Martin, fond: I’m not dodging anything. Since apparently we’re getting into it, you haven’t caught me cavorting with a movie involving more explosions than character development lately because I haven’t been. Haven’t needed it, in recent years. Turns out when you’re not crushingly lonely and working a literal nightmare of job, there’s less of a drive to try and escape your own thoughts. Shocker, I know. Still, to anyone out there that feels like their brain is on fire, go try watching a fast and furious. Any of ‘em, it doesn’t matter. Or even better, Chronicles of Riddick. I can’t remember a single goddamn detail of that movie, which makes it perfect for what I’m talking about.
Jon: I have the strong feeling that th is is a “mileage may vary” scenario.
Martin: Well, yeah, that’s this whole podcast.

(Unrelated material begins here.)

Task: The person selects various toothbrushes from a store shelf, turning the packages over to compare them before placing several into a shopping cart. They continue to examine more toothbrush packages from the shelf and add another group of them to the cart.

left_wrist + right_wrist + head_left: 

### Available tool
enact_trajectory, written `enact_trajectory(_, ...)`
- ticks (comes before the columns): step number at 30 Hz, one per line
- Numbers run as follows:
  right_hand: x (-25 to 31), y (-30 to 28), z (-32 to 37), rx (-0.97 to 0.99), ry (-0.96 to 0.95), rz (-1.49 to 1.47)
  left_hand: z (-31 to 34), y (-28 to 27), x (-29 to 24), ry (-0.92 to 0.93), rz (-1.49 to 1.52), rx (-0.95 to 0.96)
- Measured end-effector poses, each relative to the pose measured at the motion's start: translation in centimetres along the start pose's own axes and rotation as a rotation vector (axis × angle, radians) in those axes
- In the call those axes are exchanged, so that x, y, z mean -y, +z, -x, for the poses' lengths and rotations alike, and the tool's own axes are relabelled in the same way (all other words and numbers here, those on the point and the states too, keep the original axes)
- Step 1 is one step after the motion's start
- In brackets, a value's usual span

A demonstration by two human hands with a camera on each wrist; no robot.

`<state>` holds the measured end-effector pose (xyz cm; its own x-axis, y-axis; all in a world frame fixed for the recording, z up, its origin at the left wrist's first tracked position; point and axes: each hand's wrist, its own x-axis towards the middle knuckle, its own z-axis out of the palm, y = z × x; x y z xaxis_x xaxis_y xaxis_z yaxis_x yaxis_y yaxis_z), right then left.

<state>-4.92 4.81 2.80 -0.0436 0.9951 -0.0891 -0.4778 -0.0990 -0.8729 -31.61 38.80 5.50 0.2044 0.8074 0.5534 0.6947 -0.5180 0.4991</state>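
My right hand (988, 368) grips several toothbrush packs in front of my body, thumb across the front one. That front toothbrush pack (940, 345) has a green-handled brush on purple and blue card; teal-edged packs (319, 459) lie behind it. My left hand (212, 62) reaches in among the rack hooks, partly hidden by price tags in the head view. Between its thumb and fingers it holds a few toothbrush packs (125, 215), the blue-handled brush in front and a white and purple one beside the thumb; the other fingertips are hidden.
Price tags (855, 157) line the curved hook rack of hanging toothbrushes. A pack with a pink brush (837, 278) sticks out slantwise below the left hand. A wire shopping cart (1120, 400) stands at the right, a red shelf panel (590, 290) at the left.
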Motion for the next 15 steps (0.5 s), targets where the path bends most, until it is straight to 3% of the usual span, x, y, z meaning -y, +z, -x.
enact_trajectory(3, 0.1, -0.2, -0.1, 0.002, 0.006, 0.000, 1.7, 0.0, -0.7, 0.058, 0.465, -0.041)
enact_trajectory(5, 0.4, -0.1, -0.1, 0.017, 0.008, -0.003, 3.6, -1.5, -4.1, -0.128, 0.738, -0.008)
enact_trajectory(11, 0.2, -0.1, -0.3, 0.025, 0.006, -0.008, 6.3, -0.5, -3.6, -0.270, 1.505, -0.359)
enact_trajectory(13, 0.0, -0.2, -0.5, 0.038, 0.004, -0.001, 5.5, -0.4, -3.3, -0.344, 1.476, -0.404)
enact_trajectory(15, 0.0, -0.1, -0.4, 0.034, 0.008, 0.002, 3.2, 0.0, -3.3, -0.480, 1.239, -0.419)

Plus, I imagine that movies like this would cause more stress to someone who cares about, say, world-building or rules consistency.
Jon: I wonder who you could possibly be referring to.
Martin: It’s a purely hypothetical person, love, don’t worry about it. Any small wonders?
Jon: Yes! Particularly relevant to the last week, my small wonder is stripping the sheets from your bed when it’s been too long between washes.
Martin: How very specific. M ost people would just say ‘clean sheets’.
Jon: Well, for one, I’m fairly certain that we’ve already covered clean sheets-
Martin: Shit, have we? Thank god other people keep track of this, otherwise this show would be unbearably repetitive.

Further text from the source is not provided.